Es kommt darauf an, über welchen Feminismus wir sprechen. Es gibt verschiedene Gedanken. In Italien zum Beispiel gibt es eine feministische Bewegung, die uns ausschließt, die Krieg gegen uns führt.

Warum?
Weil er glaubt, dass wir nicht die gleichen Rechte haben wie sie. Allerdings glaube ich nicht an die Figur einer universellen Frau, sondern würde eher sagen, dass es Frauen mit unterschiedlichen Realitäten und Bedürfnissen gibt und dass sie sich oft begegnen. Aber manchmal auch nicht.

Welche Beziehung hatten Sie in Ihrer Kindheit zu Ihrem Körper?
Natürlich widersprüchlich. Ich wusste nicht, wie viel es mir geben und lehren konnte. Es wäre schön gewesen, wenn mir schon als Kind bewusst geworden wäre, wie wichtig die eigene Individualität für unseren existenziellen Weg ist. Im Laufe der Jahre habe ich einen flüssigen Körper voller Möglichkeiten entdeckt.

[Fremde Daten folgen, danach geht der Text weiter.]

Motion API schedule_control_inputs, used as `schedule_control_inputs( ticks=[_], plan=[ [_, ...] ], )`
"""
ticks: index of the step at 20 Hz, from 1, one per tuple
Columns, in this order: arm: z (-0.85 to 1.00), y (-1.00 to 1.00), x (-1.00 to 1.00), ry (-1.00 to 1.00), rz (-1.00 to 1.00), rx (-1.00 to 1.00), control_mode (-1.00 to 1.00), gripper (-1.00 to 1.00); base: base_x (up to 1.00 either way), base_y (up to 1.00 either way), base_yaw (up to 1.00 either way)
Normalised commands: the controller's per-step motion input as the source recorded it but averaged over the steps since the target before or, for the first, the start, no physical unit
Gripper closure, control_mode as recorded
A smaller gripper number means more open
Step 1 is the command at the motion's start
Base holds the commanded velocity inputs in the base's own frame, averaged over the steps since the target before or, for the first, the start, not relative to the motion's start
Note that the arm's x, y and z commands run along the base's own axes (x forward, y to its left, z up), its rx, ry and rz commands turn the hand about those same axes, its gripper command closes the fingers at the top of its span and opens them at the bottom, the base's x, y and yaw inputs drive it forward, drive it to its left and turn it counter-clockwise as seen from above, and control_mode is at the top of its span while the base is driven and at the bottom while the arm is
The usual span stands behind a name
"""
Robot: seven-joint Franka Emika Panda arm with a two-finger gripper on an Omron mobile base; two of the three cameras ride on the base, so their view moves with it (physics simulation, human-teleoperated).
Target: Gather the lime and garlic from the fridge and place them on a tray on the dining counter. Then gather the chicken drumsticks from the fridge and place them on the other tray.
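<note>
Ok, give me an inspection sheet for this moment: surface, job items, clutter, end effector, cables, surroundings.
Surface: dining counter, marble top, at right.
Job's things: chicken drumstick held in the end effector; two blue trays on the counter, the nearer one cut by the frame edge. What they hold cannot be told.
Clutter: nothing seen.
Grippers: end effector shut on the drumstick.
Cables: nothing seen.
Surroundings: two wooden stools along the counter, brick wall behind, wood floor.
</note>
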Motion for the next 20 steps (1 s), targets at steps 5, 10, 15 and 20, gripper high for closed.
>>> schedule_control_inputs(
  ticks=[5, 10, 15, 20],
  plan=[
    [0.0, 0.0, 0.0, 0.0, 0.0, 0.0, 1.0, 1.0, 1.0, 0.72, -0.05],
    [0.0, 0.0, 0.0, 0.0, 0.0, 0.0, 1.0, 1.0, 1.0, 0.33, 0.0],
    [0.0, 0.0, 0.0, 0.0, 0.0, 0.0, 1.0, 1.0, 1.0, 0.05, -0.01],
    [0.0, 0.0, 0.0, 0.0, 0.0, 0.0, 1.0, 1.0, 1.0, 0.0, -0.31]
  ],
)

Sind Ihrer Meinung nach die Familien der heutigen Jungen und Mädchen besser informiert und damit nützlicher für ihre Töchter und Söhne als bei Ihrer Geburt?
Es kommt auf das Land, die politische Situation usw. an. Mit äußerster Sorge beobachte ich eine starke Welle der konservativen Rechten, die von der „traditionellen Familie“ spricht, was der sozialen Bildung sicherlich nicht zugute kommt. Aber es gibt auch eine starke Bewegung, die Informationen bereitstellt, Familien, die das Wort Respekt kennen und verstehen, wie wertvoll es sein kann, inmitten vieler unterschiedlicher Realitäten aufzuwachsen.

Wie sehr hat sich in diesem Sinne die Situation verbessert (falls sie sich verbessert hat)?
Ich fange an, ein gewisses Interesse der cis-Menschen an uns zu bemerken, und das kann positiv sein. Doch der Weg vor uns ist nicht einfach. Vor allem in Italien.

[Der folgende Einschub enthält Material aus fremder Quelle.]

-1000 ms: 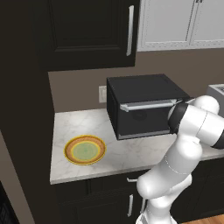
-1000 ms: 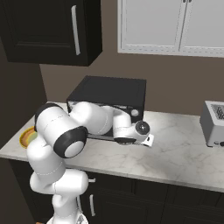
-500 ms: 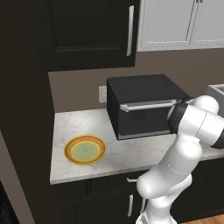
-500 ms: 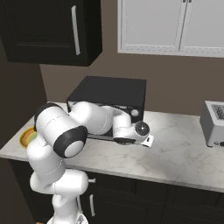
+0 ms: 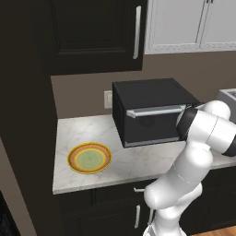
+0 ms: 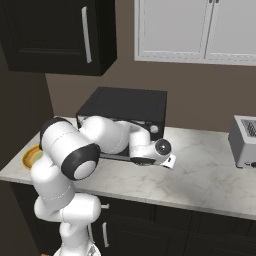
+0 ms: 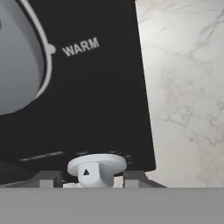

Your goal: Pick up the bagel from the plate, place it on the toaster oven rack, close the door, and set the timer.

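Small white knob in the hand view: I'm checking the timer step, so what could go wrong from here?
1. The gripper has its jaws either side of the small white knob. Firm contact is unclear, so a turn might slip.
2. The large grey dial beside WARM sits close, and twisting could bump it.

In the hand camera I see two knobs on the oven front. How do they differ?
The upper knob looks much larger in the picture than the lower knob. The lower knob bears a dark triangle mark and sits between the gripper finger tips; the upper knob stands free, beside the word WARM. Both are light grey, on the black oven panel.
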Robot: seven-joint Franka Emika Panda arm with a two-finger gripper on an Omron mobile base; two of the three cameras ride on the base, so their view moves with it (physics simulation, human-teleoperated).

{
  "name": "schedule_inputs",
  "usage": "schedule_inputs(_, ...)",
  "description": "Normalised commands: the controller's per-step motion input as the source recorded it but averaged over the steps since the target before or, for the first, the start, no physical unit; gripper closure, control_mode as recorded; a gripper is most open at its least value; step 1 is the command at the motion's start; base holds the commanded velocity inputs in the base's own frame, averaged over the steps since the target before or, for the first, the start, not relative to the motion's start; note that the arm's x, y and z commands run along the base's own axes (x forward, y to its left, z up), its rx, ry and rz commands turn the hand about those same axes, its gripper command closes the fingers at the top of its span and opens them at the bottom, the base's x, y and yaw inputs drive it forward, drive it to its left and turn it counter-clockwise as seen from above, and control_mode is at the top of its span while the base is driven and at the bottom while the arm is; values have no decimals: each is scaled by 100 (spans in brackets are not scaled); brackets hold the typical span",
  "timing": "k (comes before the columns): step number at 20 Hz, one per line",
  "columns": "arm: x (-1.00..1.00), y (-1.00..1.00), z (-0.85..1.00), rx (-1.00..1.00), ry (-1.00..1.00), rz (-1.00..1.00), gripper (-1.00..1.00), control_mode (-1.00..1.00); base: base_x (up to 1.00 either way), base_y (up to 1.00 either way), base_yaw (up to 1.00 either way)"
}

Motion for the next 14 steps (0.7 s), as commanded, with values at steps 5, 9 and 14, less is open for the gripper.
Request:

Welche Dinge, Einstellungen, Episoden stören Sie heute noch am meisten?
Im Allgemeinen stört mich das Desinteresse der Menschen, wenn ich das völlige Fehlen des Wissens- und Informationsbedürfnisses wahrnehme, d. h., dass sie sich der Schwere (und Wichtigkeit) ihrer Verantwortung gegenüber der Gesellschaft nicht bewusst sind.

Was möchten Sie uns sagen, etwas, das Sie noch nie zuvor gesagt haben …
Dass ich mich nicht länger unwohl fühlen möchte, wenn ich sage, dass ich in Frieden und mit einem guten Bankkonto leben möchte. Ich möchte mich nicht schämen zu sagen, dass ich Geld brauche.

Warum hast du dich dafür geschämt?
Ein bisschen ja und wissen Sie warum? Denn viele Menschen weigern sich, einer Transfrau Arbeit zu geben. Schade, dass wir auch unseren Lebensunterhalt verdienen müssen. Oder sollten Transfrauen bis in alle Ewigkeit im Stereotyp der „brasilianischen Prostituierten“ gefangen bleiben?